[Entries taken from a collection]
○ ○ ○ ○ ○

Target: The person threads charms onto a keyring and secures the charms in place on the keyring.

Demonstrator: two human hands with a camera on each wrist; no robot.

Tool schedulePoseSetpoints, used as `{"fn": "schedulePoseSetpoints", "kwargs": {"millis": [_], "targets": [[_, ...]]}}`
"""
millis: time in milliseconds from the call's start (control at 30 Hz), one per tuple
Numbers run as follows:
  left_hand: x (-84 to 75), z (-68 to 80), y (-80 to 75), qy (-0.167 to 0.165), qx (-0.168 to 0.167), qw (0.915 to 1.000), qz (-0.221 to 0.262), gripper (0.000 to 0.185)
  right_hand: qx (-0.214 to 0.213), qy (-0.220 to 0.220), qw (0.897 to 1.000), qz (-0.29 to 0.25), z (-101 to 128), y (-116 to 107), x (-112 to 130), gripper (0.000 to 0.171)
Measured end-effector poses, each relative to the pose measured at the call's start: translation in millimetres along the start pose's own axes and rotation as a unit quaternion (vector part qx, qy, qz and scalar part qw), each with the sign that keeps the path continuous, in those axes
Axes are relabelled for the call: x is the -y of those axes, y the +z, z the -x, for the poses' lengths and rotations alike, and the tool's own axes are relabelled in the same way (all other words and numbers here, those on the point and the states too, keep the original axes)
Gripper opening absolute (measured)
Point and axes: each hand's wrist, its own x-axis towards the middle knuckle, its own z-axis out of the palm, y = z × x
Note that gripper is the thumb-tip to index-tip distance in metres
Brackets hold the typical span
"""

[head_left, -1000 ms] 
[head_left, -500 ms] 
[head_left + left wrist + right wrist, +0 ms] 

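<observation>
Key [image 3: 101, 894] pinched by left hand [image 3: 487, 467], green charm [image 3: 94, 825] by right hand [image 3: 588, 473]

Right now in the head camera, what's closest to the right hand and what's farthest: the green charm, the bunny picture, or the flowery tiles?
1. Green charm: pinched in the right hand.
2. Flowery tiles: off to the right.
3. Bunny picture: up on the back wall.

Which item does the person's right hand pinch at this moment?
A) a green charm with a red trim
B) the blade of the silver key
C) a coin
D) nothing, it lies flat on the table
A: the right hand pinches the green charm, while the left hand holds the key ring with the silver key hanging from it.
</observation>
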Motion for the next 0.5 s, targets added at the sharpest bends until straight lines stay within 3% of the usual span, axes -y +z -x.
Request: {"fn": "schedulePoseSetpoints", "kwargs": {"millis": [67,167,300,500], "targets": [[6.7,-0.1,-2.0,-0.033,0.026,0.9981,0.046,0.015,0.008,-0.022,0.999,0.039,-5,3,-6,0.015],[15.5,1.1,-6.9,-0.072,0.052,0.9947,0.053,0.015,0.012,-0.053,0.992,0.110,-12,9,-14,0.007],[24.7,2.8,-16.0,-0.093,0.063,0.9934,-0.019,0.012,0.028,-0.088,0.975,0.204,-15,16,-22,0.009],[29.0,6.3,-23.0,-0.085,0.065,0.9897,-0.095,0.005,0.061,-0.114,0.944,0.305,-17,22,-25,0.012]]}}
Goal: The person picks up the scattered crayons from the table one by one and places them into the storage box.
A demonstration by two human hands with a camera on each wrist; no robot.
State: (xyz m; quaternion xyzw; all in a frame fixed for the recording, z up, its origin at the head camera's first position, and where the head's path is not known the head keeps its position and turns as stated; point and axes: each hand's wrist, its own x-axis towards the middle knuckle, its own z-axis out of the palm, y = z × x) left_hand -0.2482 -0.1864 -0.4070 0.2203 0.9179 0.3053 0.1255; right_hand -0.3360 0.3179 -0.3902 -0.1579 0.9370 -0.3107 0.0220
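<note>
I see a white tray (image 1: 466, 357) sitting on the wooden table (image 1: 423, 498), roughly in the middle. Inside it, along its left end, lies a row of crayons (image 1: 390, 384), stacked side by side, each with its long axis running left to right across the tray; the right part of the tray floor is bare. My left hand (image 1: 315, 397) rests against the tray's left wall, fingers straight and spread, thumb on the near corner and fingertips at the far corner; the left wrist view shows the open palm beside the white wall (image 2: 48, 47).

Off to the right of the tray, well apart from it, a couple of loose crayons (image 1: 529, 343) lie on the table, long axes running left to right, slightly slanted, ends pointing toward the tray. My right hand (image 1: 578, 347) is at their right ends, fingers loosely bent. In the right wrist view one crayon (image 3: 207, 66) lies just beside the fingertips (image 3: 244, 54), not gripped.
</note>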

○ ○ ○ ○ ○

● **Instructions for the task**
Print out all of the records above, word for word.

● **Your solution**
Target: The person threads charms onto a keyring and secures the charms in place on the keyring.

Demonstrator: two human hands with a camera on each wrist; no robot.

Tool schedulePoseSetpoints, used as `{"fn": "schedulePoseSetpoints", "kwargs": {"millis": [_], "targets": [[_, ...]]}}`
"""
millis: time in milliseconds from the call's start (control at 30 Hz), one per tuple
Numbers run as follows:
  left_hand: x (-84 to 75), z (-68 to 80), y (-80 to 75), qy (-0.167 to 0.165), qx (-0.168 to 0.167), qw (0.915 to 1.000), qz (-0.221 to 0.262), gripper (0.000 to 0.185)
  right_hand: qx (-0.214 to 0.213), qy (-0.220 to 0.220), qw (0.897 to 1.000), qz (-0.29 to 0.25), z (-101 to 128), y (-116 to 107), x (-112 to 130), gripper (0.000 to 0.171)
Measured end-effector poses, each relative to the pose measured at the call's start: translation in millimetres along the start pose's own axes and rotation as a unit quaternion (vector part qx, qy, qz and scalar part qw), each with the sign that keeps the path continuous, in those axes
Axes are relabelled for the call: x is the -y of those axes, y the +z, z the -x, for the poses' lengths and rotations alike, and the tool's own axes are relabelled in the same way (all other words and numbers here, those on the point and the states too, keep the original axes)
Gripper opening absolute (measured)
Point and axes: each hand's wrist, its own x-axis towards the middle knuckle, its own z-axis out of the palm, y = z × x
Note that gripper is the thumb-tip to index-tip distance in metres
Brackets hold the typical span
"""

[head_left, -1000 ms] 
[head_left, -500 ms] 
[head_left + left wrist + right wrist, +0 ms] 

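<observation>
Key [image 3: 101, 894] pinched by left hand [image 3: 487, 467], green charm [image 3: 94, 825] by right hand [image 3: 588, 473]

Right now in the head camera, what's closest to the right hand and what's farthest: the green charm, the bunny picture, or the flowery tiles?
1. Green charm: pinched in the right hand.
2. Flowery tiles: off to the right.
3. Bunny picture: up on the back wall.

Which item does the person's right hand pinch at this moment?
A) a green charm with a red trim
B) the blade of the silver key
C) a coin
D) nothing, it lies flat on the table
A: the right hand pinches the green charm, while the left hand holds the key ring with the silver key hanging from it.
</observation>
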Motion for the next 0.5 s, targets added at the sharpest bends until straight lines stay within 3% of the usual span, axes -y +z -x.
Request: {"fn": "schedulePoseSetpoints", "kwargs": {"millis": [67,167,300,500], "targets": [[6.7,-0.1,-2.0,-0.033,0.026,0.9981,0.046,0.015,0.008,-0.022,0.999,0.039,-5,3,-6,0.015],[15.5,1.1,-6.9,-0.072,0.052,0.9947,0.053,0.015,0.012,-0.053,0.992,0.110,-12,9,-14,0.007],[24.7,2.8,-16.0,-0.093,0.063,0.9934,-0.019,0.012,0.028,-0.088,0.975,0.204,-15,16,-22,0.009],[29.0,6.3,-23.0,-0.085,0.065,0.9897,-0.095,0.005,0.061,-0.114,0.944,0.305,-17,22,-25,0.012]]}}
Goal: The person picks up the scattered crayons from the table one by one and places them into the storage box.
A demonstration by two human hands with a camera on each wrist; no robot.
State: (xyz m; quaternion xyzw; all in a frame fixed for the recording, z up, its origin at the head camera's first position, and where the head's path is not known the head keeps its position and turns as stated; point and axes: each hand's wrist, its own x-axis towards the middle knuckle, its own z-axis out of the palm, y = z × x) left_hand -0.2482 -0.1864 -0.4070 0.2203 0.9179 0.3053 0.1255; right_hand -0.3360 0.3179 -0.3902 -0.1579 0.9370 -0.3107 0.0220
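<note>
I see a white tray (image 1: 466, 357) sitting on the wooden table (image 1: 423, 498), roughly in the middle. Inside it, along its left end, lies a row of crayons (image 1: 390, 384), stacked side by side, each with its long axis running left to right across the tray; the right part of the tray floor is bare. My left hand (image 1: 315, 397) rests against the tray's left wall, fingers straight and spread, thumb on the near corner and fingertips at the far corner; the left wrist view shows the open palm beside the white wall (image 2: 48, 47).

Off to the right of the tray, well apart from it, a couple of loose crayons (image 1: 529, 343) lie on the table, long axes running left to right, slightly slanted, ends pointing toward the tray. My right hand (image 1: 578, 347) is at their right ends, fingers loosely bent. In the right wrist view one crayon (image 3: 207, 66) lies just beside the fingertips (image 3: 244, 54), not gripped.
</note>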

This exercise is done.